Кому требуется быстрый протеин[править | править код]

Людям, склонным к худобе и с небольшим содержанием жира в организме необходимо принимать протеин несколько раз в сутки. Тучным людям и во время цикла похудения или сушки быстрый белок рекомендуется принимать перед началом тренинга, после тренировки и утром, когда организм испытывает наибольшую востребованность в аминокислотах.

При наборе мышечной массы

Идеальное время приёма быстрого протеина – сразу после тренировки, и утром. Кроме того, белковый концентрат можно принимать между приёмами пищи, за 1,5 часа до тренировки, в общей сложности 3-5 порций по 30 г в среднем. Помните, что 50 % белка желательно принимать из пищевых источников.

При похудении

При похудении лучше принимать комплексный протеин, однако утром и после тренировки подойдёт быстрый, в размере 1/2 от стандартной порции. Примерно 50 % белка желательно получать из пищевых источников.

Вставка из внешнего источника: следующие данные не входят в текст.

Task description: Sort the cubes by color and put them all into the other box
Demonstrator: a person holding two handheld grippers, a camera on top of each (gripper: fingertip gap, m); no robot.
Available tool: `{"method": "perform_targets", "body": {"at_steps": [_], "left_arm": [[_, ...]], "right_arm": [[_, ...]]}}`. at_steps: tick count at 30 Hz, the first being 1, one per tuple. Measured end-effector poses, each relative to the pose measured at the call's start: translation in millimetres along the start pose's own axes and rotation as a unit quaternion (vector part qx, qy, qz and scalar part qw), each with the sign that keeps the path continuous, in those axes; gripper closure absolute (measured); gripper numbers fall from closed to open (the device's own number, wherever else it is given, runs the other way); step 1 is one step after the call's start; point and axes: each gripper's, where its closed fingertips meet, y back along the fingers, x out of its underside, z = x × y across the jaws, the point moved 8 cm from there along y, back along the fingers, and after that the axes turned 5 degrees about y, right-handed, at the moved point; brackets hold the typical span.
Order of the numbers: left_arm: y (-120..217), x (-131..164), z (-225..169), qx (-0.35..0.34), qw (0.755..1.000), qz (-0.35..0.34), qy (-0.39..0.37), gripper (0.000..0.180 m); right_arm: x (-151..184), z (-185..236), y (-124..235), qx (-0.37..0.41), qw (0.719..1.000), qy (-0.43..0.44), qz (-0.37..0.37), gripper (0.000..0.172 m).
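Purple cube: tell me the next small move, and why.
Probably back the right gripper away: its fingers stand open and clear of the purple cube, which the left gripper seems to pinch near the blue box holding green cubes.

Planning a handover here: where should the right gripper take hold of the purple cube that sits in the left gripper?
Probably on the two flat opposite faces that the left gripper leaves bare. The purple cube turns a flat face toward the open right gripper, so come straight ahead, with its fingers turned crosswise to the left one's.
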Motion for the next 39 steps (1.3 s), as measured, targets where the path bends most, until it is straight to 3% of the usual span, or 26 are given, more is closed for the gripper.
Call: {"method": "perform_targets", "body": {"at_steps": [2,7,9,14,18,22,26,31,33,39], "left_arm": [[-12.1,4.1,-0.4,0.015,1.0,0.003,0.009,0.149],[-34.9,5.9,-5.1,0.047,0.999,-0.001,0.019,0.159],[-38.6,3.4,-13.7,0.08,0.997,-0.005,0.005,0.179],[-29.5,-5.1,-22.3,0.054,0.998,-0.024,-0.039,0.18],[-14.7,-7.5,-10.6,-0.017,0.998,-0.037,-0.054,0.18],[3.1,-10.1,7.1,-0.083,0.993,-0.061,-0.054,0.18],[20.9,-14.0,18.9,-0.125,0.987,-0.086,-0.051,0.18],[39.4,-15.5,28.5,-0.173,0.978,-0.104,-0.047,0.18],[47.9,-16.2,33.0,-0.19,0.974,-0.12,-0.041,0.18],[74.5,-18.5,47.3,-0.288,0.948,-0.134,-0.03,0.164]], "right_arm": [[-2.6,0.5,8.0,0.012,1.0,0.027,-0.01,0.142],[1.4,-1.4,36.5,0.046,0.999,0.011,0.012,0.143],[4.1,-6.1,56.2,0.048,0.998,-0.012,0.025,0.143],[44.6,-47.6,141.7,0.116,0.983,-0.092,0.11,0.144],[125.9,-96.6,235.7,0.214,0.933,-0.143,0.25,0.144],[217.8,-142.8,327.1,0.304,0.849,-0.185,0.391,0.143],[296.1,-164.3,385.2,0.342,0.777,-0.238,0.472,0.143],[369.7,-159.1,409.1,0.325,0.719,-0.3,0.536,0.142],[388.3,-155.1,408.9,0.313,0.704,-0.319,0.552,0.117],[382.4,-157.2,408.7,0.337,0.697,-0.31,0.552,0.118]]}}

Читайте основную статью: Расчет дневной потребности в белке

Читайте основную статью: Оптимальное время приема протеина

Лучший быстрый протеин[править | править код]

Изоляты

• Zero Carb от VPX – высококачественный изолят с высокой скоростью усвоения, с хорошим вкусом.
• Iso Sensation от Ultimate Nutrition – вариант аналогичный предыдущему.

Гидролизаты

• ISO-100 от Dymatize – чистый гидролизат изолята сывороточного протеина без добавления жиров, углеводов, витаминов, пищеварительных ферментов, пищевых волокон и прочего. Идеален на время диеты.

Приобретение

1. ↑ Farnfield MM, Trenerry C, Carey KA, Cameron-Smith D: Plasma amino acid response after ingestion of different whey protein fractions. Int J Food Sci Nutr 2008 , 8:1-11.
2. ↑ Manninen AH: Hyperinsulinaemia, hyperaminoacidaemia and post-exercise muscle anabolism: the search for the optimal recovery drink. Br J Sports Med 2006 , 40:900-5.
3. ↑ Moriarty KJ, Hegarty JE, Fairclough PD, Kelly MJ, Clark ML, Dawson AM. Relative nutritional value of whole protein, hydrolysed protein and free amino acids in man. Gut. 1985 Jul;26(7):694-9.